Task prompt
Return each line in the records below that includes "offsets".

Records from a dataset
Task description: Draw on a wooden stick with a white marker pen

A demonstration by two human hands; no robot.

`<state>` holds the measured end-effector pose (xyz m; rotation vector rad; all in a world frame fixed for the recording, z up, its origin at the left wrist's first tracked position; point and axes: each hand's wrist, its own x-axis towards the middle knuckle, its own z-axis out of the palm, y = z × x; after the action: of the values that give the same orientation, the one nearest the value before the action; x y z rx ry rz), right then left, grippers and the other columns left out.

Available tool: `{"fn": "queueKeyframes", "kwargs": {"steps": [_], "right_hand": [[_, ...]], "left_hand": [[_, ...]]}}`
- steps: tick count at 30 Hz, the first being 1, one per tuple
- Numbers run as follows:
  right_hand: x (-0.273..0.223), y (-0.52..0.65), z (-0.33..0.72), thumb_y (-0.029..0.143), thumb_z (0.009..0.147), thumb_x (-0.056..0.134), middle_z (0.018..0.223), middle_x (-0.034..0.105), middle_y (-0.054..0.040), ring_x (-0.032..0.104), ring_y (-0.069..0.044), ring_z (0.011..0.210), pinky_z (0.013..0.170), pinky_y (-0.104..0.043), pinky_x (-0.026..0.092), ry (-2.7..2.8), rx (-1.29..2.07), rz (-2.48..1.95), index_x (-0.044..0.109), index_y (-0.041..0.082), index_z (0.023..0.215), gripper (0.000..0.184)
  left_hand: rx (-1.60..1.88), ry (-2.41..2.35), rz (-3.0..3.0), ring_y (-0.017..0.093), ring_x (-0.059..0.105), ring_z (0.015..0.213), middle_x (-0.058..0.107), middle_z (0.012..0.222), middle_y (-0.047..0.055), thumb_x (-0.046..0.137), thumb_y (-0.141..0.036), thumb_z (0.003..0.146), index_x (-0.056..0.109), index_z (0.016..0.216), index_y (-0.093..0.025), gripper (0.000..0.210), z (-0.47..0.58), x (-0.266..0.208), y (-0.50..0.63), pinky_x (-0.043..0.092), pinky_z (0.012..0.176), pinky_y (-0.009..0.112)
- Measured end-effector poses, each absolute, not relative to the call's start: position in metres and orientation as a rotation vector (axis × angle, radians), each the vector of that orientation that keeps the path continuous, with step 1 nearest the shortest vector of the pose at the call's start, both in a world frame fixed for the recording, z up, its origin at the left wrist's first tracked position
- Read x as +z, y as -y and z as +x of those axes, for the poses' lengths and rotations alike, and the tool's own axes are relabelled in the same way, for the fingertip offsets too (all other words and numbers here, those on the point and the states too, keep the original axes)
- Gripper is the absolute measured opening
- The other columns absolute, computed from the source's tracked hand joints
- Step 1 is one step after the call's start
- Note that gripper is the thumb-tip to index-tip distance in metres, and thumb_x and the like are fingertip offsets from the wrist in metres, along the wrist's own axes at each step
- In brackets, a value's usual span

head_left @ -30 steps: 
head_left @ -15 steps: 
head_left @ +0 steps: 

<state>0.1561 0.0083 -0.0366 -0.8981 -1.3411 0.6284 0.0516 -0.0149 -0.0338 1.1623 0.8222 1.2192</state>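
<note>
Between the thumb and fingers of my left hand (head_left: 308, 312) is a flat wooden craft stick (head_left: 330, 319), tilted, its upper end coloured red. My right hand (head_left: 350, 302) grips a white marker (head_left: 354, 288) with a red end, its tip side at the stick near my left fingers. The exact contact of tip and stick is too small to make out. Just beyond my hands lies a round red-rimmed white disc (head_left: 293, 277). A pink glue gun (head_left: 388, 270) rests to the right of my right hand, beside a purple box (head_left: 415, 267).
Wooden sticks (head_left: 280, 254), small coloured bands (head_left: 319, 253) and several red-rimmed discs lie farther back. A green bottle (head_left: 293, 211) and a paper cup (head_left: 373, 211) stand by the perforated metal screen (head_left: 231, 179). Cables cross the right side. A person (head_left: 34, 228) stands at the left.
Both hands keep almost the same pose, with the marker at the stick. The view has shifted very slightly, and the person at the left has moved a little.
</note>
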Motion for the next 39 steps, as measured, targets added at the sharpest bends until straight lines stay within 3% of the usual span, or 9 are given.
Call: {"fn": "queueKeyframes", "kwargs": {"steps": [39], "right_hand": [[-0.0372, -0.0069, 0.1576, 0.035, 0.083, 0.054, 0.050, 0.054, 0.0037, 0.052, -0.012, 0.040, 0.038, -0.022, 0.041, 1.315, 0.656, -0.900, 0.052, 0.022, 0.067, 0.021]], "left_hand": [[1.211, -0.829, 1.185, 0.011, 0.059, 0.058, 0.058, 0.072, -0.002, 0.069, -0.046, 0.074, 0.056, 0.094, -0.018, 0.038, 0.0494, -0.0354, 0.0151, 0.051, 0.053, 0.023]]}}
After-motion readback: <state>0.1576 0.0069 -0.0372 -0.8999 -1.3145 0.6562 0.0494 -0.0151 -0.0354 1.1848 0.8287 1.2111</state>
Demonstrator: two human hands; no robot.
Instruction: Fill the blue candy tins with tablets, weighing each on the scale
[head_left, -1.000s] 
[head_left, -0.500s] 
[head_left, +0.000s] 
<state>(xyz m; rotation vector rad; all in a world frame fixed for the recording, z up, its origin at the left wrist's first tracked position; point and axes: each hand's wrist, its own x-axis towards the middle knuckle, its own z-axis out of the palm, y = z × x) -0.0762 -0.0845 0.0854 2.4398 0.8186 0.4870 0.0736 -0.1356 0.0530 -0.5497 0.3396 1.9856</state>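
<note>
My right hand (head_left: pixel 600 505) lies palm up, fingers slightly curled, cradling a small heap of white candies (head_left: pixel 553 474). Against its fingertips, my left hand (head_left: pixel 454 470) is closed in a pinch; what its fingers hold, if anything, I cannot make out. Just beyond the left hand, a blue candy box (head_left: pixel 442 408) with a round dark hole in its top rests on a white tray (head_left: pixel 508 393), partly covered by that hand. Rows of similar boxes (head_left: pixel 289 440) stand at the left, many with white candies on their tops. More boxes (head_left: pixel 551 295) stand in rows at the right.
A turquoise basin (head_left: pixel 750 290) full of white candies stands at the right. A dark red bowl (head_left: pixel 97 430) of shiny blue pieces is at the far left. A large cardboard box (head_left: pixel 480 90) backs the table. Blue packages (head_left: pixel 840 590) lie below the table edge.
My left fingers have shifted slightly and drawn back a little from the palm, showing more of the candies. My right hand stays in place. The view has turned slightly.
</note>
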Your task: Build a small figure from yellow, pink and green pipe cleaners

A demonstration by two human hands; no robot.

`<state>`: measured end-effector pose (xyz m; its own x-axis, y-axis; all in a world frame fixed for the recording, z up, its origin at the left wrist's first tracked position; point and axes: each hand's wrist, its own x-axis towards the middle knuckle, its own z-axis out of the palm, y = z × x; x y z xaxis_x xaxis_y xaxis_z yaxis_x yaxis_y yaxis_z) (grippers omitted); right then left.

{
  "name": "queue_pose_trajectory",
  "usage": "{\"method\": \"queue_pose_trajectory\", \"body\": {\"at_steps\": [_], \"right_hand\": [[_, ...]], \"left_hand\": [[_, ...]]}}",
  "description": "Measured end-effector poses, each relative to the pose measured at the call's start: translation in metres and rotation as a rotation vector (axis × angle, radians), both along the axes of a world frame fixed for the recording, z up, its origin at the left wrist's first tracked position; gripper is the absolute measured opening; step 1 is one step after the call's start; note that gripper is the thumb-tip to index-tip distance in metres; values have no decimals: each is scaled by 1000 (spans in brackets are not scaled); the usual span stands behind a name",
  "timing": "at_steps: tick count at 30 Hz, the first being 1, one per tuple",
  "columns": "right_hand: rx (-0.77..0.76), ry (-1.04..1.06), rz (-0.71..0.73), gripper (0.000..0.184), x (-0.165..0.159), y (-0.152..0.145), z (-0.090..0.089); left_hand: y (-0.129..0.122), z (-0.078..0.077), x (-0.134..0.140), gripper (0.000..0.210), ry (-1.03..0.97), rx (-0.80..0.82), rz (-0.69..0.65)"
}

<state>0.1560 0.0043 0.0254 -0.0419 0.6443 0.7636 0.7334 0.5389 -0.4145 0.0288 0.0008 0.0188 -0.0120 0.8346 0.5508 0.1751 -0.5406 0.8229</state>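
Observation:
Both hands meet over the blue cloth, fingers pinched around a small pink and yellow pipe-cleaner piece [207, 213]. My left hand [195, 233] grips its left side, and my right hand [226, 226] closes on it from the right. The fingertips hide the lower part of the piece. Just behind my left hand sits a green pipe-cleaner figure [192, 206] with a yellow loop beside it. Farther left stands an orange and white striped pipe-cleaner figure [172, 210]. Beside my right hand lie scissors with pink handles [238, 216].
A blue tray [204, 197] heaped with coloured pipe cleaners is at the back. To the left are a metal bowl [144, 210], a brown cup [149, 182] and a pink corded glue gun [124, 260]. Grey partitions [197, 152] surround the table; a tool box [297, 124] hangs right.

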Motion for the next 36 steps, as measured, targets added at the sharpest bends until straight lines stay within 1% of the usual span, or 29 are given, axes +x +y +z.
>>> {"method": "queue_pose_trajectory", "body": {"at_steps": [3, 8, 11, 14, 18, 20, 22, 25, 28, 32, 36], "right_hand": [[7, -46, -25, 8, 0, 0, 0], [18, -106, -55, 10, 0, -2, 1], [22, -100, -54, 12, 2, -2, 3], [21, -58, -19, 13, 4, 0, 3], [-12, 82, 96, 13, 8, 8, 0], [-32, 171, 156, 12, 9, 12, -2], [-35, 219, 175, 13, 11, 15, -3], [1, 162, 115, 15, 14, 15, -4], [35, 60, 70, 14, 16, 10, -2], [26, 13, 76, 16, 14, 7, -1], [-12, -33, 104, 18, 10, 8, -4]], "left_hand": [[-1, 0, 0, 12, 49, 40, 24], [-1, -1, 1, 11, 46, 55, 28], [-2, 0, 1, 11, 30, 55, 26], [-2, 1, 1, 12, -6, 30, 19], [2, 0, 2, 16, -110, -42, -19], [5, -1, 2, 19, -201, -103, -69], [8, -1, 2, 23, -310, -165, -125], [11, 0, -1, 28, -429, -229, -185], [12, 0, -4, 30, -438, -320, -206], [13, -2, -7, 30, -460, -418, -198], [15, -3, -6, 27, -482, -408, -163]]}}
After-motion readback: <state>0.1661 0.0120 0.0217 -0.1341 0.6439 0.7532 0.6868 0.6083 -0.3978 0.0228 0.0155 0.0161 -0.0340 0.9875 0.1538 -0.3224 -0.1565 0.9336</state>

Result below
- Read x as +z, y as -y and z as +x of those axes, for the poses' lengths and rotations alike, and the tool's own axes are relabelled in the same way, for the fingertip offsets too (all other words and numbers here, those on the point and the states too, keep the original axes)
- Note that gripper is the thumb-tip to index-tip distance in metres, and thumb_x and the like are fingertip offsets from the wrist in metres, along the wrist's own axes at each step

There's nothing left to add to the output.